To expand on SB's comment, one of the great things about the New England scene is the number of road races. I left Boston for San Diego, and in comparison I think there are more road races in Massachusetts alone than in all of Southern California, where we're basically fed a steady diet of industrial park crits and little else. So while I understand the concerns with this particular event, at least try to give promoters credit for the work they do, and don't take for granted what you have.

Anonymous said...

true, if i had never put on a race i would have a shorter platform to criticize from. however, i have worn the shoes of race promoter, of marshall, and of all positions in between. this is the reason for my vexation. i would NEVER have a naked corner in one of my races. not only is there traffic to contend with, but also riders in the group who, as stated earlier, miss the turn with no one there to point the way, only to have some other riders make the turn and cause crashes.

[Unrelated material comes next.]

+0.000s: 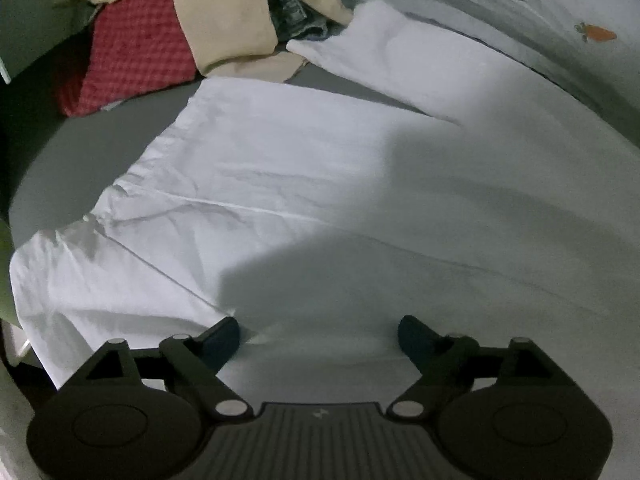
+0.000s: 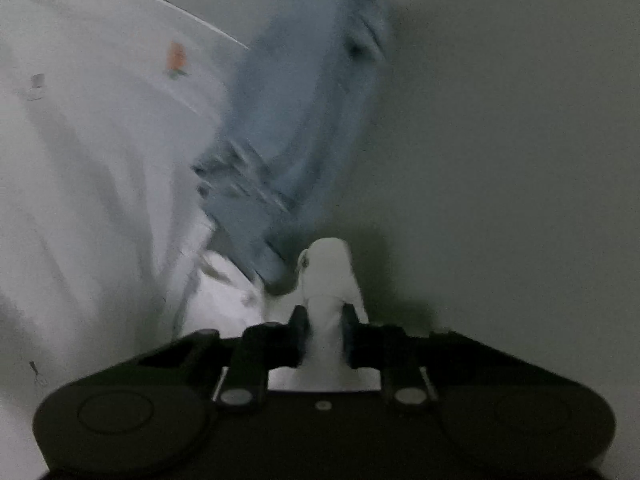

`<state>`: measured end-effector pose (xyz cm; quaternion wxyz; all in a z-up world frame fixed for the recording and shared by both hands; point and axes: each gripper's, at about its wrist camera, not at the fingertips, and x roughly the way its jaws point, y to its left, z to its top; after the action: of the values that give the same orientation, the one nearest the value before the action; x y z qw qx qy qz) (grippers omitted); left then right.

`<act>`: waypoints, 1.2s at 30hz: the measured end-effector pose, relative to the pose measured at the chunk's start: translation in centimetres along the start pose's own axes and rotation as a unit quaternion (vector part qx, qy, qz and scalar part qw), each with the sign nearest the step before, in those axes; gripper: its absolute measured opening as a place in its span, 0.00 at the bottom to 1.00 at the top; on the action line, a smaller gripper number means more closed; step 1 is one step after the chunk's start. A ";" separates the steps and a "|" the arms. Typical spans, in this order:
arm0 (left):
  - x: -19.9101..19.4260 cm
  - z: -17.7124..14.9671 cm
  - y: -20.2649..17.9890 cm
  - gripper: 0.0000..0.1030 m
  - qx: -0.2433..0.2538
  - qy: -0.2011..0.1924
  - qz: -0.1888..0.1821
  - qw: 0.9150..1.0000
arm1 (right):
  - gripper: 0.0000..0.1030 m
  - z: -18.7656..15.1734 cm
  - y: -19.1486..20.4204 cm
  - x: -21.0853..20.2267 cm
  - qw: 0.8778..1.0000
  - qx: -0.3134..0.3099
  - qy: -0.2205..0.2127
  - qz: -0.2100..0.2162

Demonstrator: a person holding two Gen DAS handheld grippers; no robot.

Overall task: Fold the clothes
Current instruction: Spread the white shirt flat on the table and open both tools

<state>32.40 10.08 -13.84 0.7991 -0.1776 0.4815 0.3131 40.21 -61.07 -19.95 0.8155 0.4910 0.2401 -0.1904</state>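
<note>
A white shirt [image 1: 248, 184] lies spread flat on the grey bed, one sleeve [image 1: 384, 64] stretched to the back right. My left gripper [image 1: 320, 338] is open and empty, low over the shirt's near part. In the right wrist view, my right gripper [image 2: 325, 326] is shut on a bunched piece of white fabric [image 2: 328, 276] of the shirt; the rest of the shirt [image 2: 228, 300] trails to the left. The right wrist view is blurred.
A pile of unfolded clothes lies at the back left: a red checked garment [image 1: 136, 48], a beige one [image 1: 224, 12] and a dark one [image 1: 292, 8]. A white sheet with a small carrot print [image 1: 598, 32] lies at the right. A folded light-blue garment [image 2: 304, 128] lies ahead of the right gripper.
</note>
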 end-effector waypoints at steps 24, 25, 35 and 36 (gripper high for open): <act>2.7 5.8 -1.5 0.91 -0.076 0.031 0.018 0.996 | 0.54 0.8 12.2 7.7 0.912 -0.410 0.010 -0.007; 3.1 6.0 -1.9 0.92 -0.075 0.036 0.025 0.996 | 0.59 0.9 12.7 9.0 0.912 -0.410 0.020 0.005; 3.5 6.5 -2.5 0.97 -0.056 0.032 0.029 0.997 | 0.67 -0.5 16.0 21.1 0.900 -0.428 0.082 0.011; 3.6 6.4 -2.5 0.97 -0.057 0.031 0.030 0.997 | 0.63 -0.7 16.2 21.4 0.899 -0.430 0.083 0.004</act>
<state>39.58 13.16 -14.02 0.7625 -0.2177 0.4931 0.3580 66.29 -54.80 -21.12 0.9251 0.1077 0.3634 -0.0245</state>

and let me be clear, i'm not at all saying there needs to be marshalls at every "T" intersection or driveway, or multiple pace cars, but there must be a marshall positioned at every turn the race will take.

arrows spraypainted on the roads are useless, epecially when it's raining and your glasses are either grimed up, fogged up, or off, to which your eyeball are then filled with water and road grime. even on a beautiful day, if you're racing properly, looking for arrows on the road should be pretty far from the front of your mind with so many other things to focus on.

there have been plenty of races cancelled due to a lack of marshalls, and in 2001 Sandy, herself, delayed a race by nearly 1/2 hour because a course was absent one marshall (a non-essential one, even by my safety standards, at a "T" intersection on a tiny rural road where the pack would continue to go straight).

yes, the racing scene in new england is perhaps the best in the country, i have raced all over the nation and think this is racing utopia here. a very large part of that is thanks to all the great folks who put on fun, challenging, and safe races. i just want to keep the standard of safety high...and to save myself from breaking too many more bones... and if a racer can't criticize an event on safety issues, what can he/she criticize? if 10 racers crash and come away with broken collarbones due to the negligence of the promoter, there'll be a helluva a lot more grief going around than just on this blog.

it is criticism which makes our sport better, safer, and more fun. one should not take offense to it, but rather use it to educate, change, and improve. and the point of these comments is not to degrade, embarrass, or insult, but rather to make sure that needed changes are made in the future to keep you and all other riders safe. no harm intended, indeed, just the opposite.

keepin' it real.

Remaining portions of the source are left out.